Exercise:
From the very first line of the data to the line containing "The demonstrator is", retype everything exactly, leaving the pictures behind.

»»

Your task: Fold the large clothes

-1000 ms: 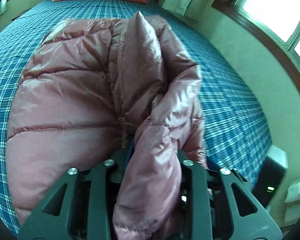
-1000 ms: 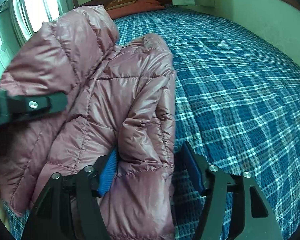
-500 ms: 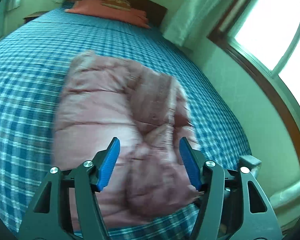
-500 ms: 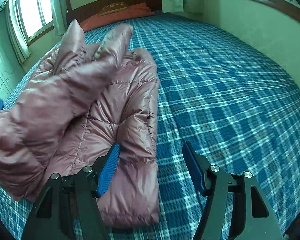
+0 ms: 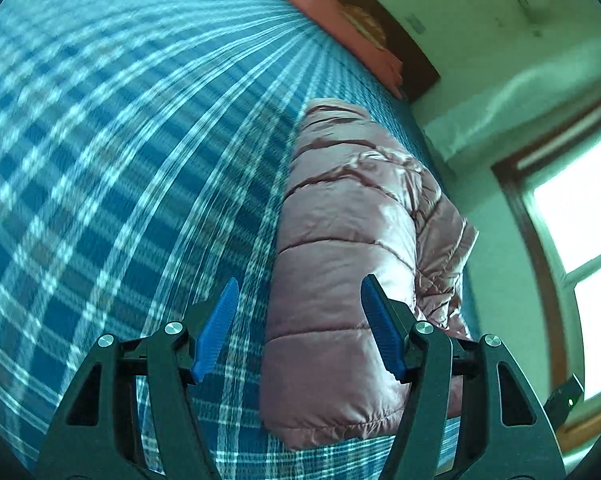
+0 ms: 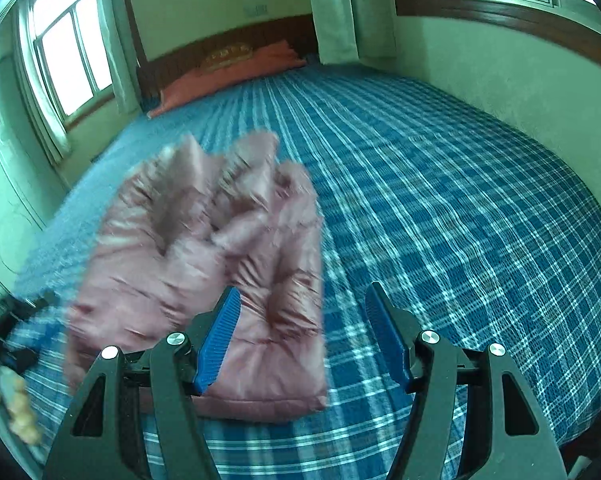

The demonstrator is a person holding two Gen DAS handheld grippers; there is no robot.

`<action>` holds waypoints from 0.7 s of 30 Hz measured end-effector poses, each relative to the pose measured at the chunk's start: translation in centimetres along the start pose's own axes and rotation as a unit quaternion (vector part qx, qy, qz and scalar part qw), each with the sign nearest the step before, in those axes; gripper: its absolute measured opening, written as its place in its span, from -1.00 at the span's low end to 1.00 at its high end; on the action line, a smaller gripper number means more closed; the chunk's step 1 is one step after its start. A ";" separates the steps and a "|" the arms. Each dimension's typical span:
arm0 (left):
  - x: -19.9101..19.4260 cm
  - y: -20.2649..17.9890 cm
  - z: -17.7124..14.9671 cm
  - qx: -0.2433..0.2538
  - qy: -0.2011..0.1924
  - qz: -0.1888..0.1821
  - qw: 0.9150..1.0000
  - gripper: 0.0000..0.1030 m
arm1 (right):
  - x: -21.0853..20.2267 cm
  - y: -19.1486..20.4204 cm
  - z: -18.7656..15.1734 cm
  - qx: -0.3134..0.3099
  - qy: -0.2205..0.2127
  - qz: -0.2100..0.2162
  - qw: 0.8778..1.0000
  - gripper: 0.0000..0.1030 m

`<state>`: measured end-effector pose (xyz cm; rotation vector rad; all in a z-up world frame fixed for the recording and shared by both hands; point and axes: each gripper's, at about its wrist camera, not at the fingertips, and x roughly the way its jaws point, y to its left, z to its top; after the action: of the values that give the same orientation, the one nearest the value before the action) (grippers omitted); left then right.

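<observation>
The pink puffer jacket [image 6: 204,280] lies in a compact bundle on the blue plaid bedspread [image 6: 440,208], left of centre in the right wrist view and right of centre in the left wrist view [image 5: 340,280]. By the look of it the jacket is already doubled over on itself, quilted panels stacked and loose folds bunched toward the far end, so it probably sits where it does because a fold has been laid down and the bundle left to settle on the bed. Motion blur smears both views, so the finer creases cannot be read.

The left tool [image 5: 298,330] stands with its blue pads apart and nothing between them; the jacket's near corner shows behind the right-hand pad but is not pinched. The right tool [image 6: 302,334] is likewise spread, hovering above the bundle's lower right edge, empty and touching no fabric.

An orange pillow [image 6: 228,76] rests at the headboard in the upper part of the frame, well apart from the jacket.
</observation>
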<state>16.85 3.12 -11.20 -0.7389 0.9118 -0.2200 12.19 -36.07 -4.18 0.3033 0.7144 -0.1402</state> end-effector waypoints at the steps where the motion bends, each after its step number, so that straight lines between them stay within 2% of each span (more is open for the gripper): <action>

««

Reply to the task:
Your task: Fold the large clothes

-1000 ms: 
-1000 ms: 
-500 ms: 
-500 ms: 
+0 ms: 
+0 ms: 

The demonstrator is a person holding two Gen DAS handheld grippers; there is no robot.

Nothing else remains for this exercise.